For participating in The Endo Network's Run To End Endo™ 2024

My Story…

Hi, I'm Danica, and I am an endo warrior! This is my endo story:

I suffered as a teen from period pain that made me feel like I was going to pass out and throw up. This was dismissed by my doctor as normal. I was given a prescription for birth control and sent on my way, and this masked my symptoms for a few years, until I was experiencing more and more severe pain every cycle until I was finally referred to a general gynecologist.

I was diagnosed with Stage 4 Deep Infiltrating endometriosis via expert ultrasound in early 2020. I am thankful that my gynecologist recognized that the severity of my disease was out of her skill range, and she referred me to a specialist.

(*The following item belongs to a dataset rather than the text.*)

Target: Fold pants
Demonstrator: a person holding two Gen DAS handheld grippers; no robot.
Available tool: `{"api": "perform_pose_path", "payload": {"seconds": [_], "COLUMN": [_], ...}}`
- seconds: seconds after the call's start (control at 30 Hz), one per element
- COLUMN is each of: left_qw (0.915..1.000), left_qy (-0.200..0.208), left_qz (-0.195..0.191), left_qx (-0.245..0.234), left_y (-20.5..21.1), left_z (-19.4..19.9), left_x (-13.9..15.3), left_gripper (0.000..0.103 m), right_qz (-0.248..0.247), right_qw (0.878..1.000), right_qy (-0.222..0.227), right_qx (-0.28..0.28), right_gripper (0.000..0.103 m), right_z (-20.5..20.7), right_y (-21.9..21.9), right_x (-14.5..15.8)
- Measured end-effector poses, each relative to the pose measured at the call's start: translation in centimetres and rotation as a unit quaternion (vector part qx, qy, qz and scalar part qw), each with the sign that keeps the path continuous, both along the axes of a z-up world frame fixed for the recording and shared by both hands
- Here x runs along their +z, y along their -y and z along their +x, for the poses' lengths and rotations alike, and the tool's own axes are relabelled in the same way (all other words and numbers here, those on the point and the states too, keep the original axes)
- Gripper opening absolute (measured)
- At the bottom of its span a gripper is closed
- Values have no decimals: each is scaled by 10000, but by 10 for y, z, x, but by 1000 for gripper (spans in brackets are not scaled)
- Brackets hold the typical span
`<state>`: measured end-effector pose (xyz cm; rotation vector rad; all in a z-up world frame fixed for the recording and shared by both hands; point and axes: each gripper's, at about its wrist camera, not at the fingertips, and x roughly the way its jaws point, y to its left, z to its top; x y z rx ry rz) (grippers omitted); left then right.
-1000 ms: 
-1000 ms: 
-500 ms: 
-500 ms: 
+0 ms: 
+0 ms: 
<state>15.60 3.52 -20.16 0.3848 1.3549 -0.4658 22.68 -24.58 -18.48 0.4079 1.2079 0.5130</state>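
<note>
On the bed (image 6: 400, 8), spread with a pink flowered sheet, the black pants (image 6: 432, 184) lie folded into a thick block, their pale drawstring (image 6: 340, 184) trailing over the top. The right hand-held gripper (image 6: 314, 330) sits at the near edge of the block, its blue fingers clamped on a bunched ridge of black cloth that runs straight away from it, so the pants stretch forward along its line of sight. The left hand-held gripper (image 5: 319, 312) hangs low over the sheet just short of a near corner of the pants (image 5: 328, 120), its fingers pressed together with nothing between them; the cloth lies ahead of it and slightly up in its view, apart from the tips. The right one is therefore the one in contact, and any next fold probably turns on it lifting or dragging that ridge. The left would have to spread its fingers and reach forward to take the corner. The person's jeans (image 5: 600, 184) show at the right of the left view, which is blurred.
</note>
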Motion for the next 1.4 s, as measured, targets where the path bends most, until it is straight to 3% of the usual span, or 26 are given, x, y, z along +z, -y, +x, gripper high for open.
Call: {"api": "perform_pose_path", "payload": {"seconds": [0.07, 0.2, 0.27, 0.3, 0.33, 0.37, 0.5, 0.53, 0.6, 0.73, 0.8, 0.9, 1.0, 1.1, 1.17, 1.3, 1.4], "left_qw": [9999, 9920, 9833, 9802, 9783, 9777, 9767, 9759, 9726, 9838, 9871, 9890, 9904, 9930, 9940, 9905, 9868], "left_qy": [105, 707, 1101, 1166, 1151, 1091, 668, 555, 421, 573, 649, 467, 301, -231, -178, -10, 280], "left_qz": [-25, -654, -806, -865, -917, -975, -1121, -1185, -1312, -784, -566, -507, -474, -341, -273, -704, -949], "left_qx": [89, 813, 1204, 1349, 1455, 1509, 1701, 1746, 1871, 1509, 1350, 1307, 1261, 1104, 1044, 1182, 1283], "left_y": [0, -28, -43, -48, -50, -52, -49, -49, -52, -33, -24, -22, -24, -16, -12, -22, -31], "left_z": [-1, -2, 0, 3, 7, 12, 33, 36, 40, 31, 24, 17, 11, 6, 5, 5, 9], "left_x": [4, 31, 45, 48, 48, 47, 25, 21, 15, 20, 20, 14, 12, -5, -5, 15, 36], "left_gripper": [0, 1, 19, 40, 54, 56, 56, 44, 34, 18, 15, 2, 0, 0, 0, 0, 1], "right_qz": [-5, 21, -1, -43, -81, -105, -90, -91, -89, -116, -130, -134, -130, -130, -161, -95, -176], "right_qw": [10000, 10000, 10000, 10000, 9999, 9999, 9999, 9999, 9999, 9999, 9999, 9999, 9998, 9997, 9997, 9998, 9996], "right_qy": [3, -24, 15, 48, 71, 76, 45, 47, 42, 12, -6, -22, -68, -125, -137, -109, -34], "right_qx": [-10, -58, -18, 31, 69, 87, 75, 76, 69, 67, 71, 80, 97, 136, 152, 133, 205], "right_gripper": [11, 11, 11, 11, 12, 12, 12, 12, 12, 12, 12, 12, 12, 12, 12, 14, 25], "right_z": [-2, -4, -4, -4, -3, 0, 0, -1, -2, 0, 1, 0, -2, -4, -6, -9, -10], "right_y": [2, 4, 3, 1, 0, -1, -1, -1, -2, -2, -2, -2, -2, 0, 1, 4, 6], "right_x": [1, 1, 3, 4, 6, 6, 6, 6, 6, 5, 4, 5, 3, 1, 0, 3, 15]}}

We tried different types of hormones and an IUD, but my pain continued to become more severe.

In June 2020 I was taken to the hospital in an ambulance because the pain was so excruciating, I couldn't get even get up from my bathroom floor to get dressed to go. Fortunately, this moved me up in surgery priority and I had expert excision surgery in early July 2020.

Unfortunately, I was supposed to have a colorectal surgeon on hand, but he determined that "the proper consents weren't done" and "cancer patients couldn't get surgery with COVID, so we should cancel the surgery." We went ahead with the gynecological portion, and I had my  uterus, both tubes, one ovary, and my appendix removed and endometriosis excised, as I got a new belly button, as I had umbilical endo as well (apparently rare in people who have not had a c-section!). 

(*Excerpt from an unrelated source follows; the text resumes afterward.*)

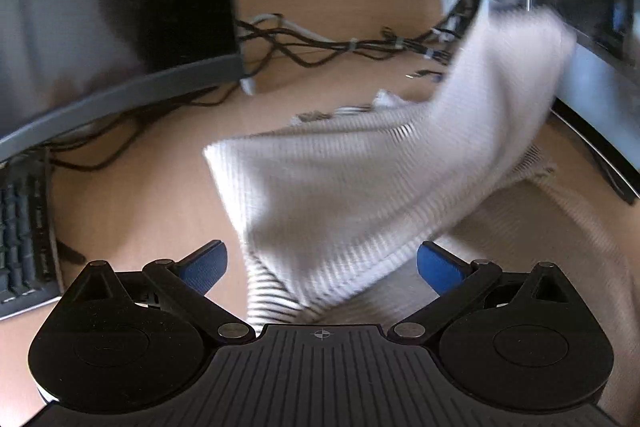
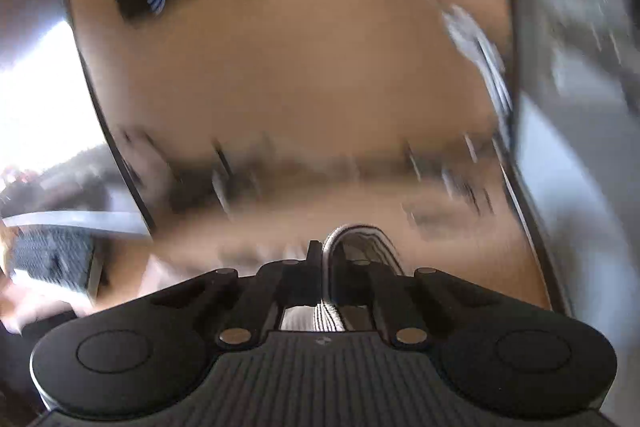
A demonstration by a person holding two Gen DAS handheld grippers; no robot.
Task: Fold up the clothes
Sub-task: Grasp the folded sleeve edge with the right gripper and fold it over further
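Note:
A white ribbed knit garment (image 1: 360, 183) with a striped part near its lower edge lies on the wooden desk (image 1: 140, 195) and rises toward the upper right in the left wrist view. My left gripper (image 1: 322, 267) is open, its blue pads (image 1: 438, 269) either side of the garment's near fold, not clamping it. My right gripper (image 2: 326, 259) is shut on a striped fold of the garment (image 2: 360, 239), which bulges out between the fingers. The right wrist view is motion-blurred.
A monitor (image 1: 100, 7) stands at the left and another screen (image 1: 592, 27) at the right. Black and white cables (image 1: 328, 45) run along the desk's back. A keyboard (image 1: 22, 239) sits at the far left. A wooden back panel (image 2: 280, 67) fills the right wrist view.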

To continue a series of unfortunate events, my remaining ovary went into overdrive after this surgery, causing the endo left on my intestines to grow back. I was back in the same excruciating pain within 3 months of surgery, and it had spread to cover one of my ureters, causing kidney swelling. I was then put on powerful and harmful drugs to suppress ovulation and my pain, and this treatment came with some terrible side effects, but it kept me out of enough pain to keep functioning. With the pandemic, my next surgery kept getting delayed for another year.

Just when I was getting ready to get a referral to the United States for surgery because pain was returning even in chemical menopause, in February 2022, I had my remaining ovary removed and one foot of intestine resected, and the remaining endometriosis removed. I stayed in hospital for 6 days until I was ready to go home and continue my healing journey, and I went back to my work as a virtual phys. ed teacher after 9 weeks.

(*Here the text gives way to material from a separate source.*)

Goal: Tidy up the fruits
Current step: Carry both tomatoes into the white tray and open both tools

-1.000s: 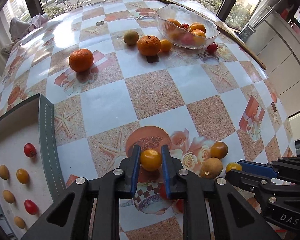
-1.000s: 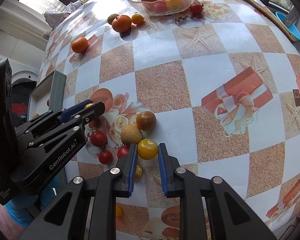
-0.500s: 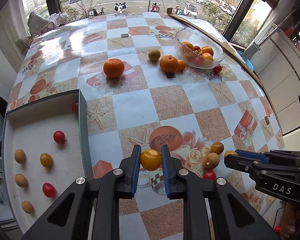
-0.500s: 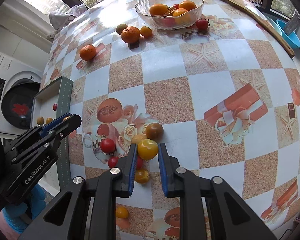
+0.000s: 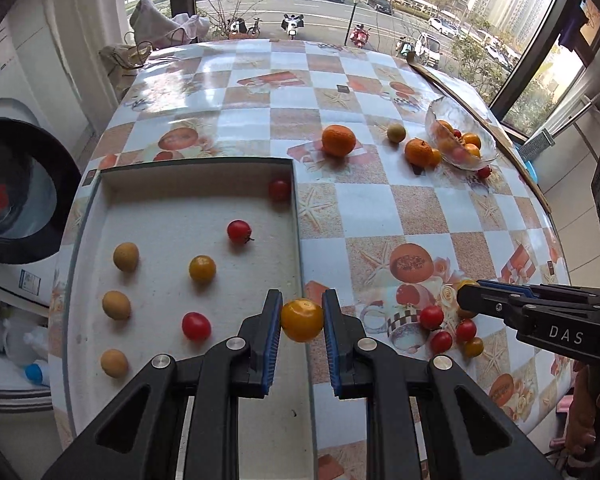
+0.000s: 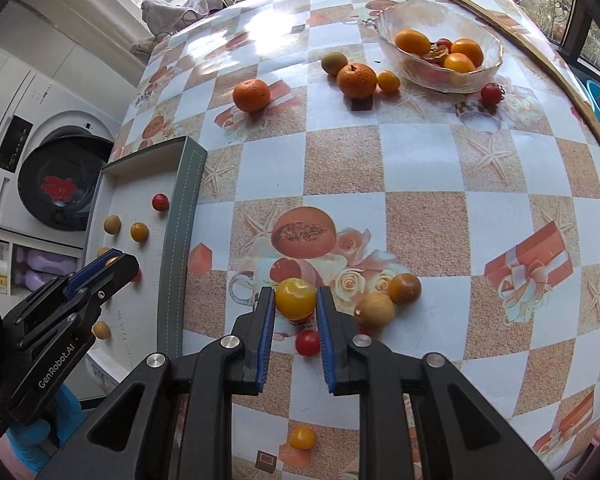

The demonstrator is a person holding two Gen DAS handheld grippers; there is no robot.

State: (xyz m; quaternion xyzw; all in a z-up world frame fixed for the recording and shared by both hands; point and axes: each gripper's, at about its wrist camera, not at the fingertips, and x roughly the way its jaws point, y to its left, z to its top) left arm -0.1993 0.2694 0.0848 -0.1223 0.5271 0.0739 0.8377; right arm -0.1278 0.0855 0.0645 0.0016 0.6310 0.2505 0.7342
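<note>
My left gripper (image 5: 301, 314) is shut on a yellow tomato (image 5: 302, 319) and holds it above the right wall of the shallow tray (image 5: 298, 216). The tray holds red tomatoes (image 5: 239, 231), a yellow tomato (image 5: 202, 268) and brown longans (image 5: 125, 256) in rows. My right gripper (image 6: 295, 298) is shut on another yellow tomato (image 6: 295, 297), held above a cluster of small fruits (image 6: 374, 309) on the table. The left gripper also shows in the right wrist view (image 6: 112, 260), over the tray.
A glass bowl (image 6: 476, 76) with oranges and tomatoes stands at the far right. Two mandarins (image 6: 251, 95) (image 6: 356, 80), a longan (image 6: 333, 63) and small tomatoes lie near it. A washing machine (image 6: 56, 184) stands left of the table. A yellow tomato (image 6: 302, 437) lies near the front edge.
My left gripper has carried its yellow tomato up and left, from the fruit cluster to the tray wall. My right gripper has lifted its yellow tomato and shifted left.
</note>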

I can say today two years and a half years later that I am thankfully feeling really good and pretty well pain-free, but I still have remaining side effects from such extensive surgery and long-term pain. Endometriosis stole a lot of quality of life from me, I missed a lot of work I loved doing between pain and many appointments and surgery recovery, and I wasn't able to do a lot of things I enjoyed before I became chronically ill. Being in surgical menopause has been a mentally gruelling journey, uncovering new neurodivergences I was previously unaware of and making it more difficult to cope and contributing to extreme burnout. 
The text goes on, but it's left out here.